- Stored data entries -
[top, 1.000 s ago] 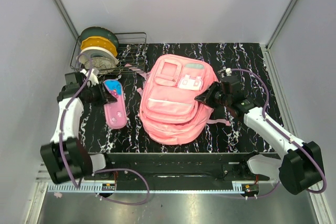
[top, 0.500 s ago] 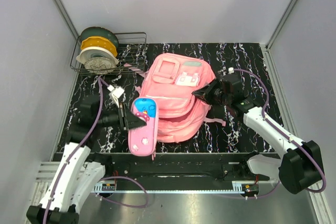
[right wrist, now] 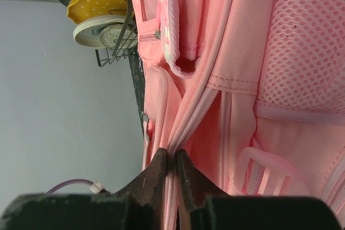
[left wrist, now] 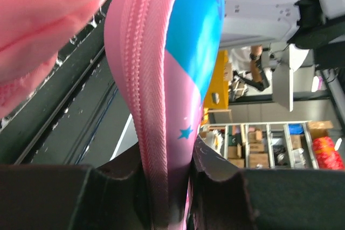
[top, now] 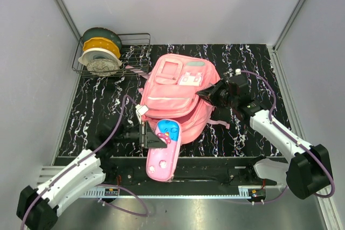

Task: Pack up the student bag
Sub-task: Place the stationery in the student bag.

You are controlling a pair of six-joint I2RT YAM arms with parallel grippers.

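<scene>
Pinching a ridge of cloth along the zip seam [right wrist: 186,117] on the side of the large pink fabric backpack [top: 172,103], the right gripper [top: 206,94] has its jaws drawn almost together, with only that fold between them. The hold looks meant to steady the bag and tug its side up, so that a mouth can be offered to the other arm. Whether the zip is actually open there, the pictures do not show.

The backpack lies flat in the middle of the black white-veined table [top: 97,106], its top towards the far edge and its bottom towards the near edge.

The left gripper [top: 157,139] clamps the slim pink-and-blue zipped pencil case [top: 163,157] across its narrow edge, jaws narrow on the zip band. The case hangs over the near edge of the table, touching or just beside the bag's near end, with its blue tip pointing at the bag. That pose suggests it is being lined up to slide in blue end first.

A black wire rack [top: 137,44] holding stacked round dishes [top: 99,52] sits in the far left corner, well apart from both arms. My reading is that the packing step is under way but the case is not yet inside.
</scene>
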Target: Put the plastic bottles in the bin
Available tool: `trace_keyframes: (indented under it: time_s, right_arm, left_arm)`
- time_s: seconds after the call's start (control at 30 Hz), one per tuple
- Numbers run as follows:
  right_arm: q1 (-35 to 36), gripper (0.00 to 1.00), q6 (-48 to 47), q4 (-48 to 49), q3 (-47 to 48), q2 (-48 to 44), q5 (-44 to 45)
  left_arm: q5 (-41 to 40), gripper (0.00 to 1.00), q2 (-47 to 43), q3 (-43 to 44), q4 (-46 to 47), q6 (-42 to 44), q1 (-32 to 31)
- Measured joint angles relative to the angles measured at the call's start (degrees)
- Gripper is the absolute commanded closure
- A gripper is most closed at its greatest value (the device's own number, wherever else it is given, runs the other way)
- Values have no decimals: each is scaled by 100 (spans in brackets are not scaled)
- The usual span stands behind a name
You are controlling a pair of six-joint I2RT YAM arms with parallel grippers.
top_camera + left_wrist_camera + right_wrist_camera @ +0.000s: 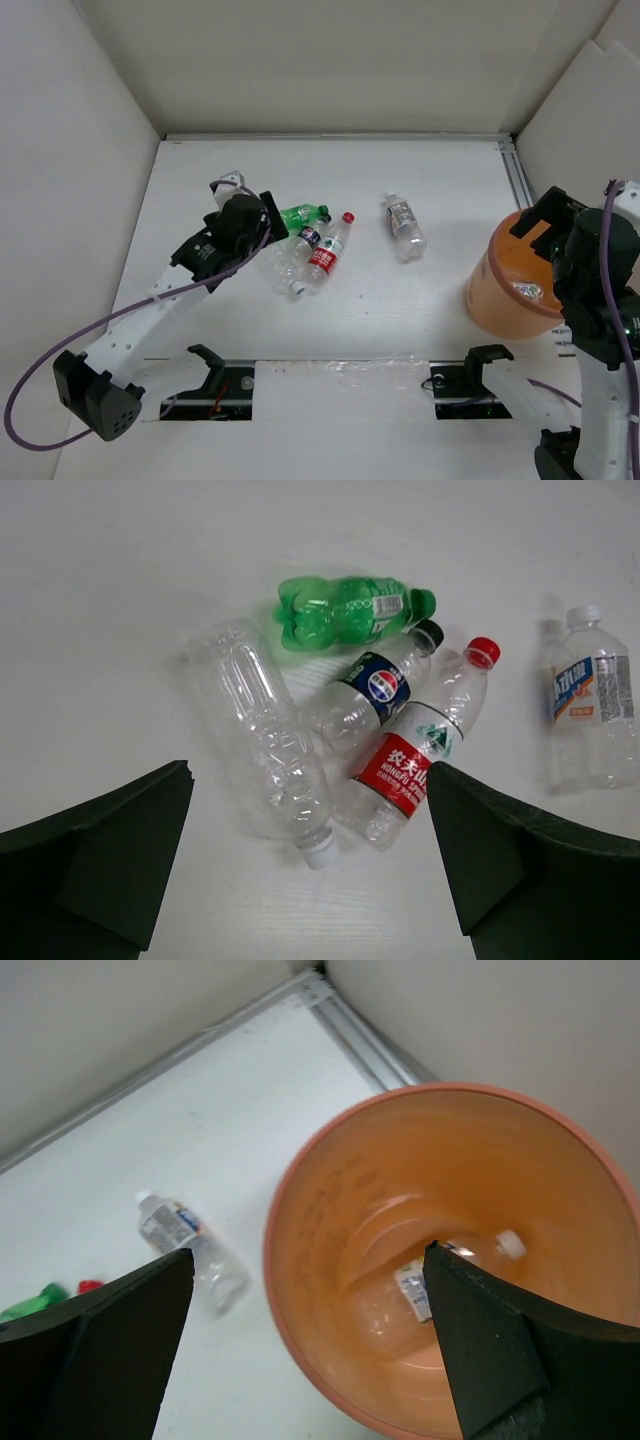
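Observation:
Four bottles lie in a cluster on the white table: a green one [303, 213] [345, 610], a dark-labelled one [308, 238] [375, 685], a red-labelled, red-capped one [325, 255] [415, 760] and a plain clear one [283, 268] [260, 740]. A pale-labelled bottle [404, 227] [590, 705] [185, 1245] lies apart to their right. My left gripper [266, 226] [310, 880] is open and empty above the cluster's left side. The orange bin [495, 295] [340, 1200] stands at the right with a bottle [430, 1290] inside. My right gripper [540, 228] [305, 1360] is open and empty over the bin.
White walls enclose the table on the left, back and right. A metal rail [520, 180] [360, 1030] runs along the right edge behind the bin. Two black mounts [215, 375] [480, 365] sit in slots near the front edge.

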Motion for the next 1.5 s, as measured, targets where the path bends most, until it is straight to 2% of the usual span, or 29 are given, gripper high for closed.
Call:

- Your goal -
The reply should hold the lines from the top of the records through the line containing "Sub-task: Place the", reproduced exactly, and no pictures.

- Answer box -
[top, 1.000 s ago] 
[top, 0.500 s ago] 
[right wrist, now] 
[left wrist, now] 
[top, now] 

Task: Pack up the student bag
Sub-task: Place the stationery in the student bag.

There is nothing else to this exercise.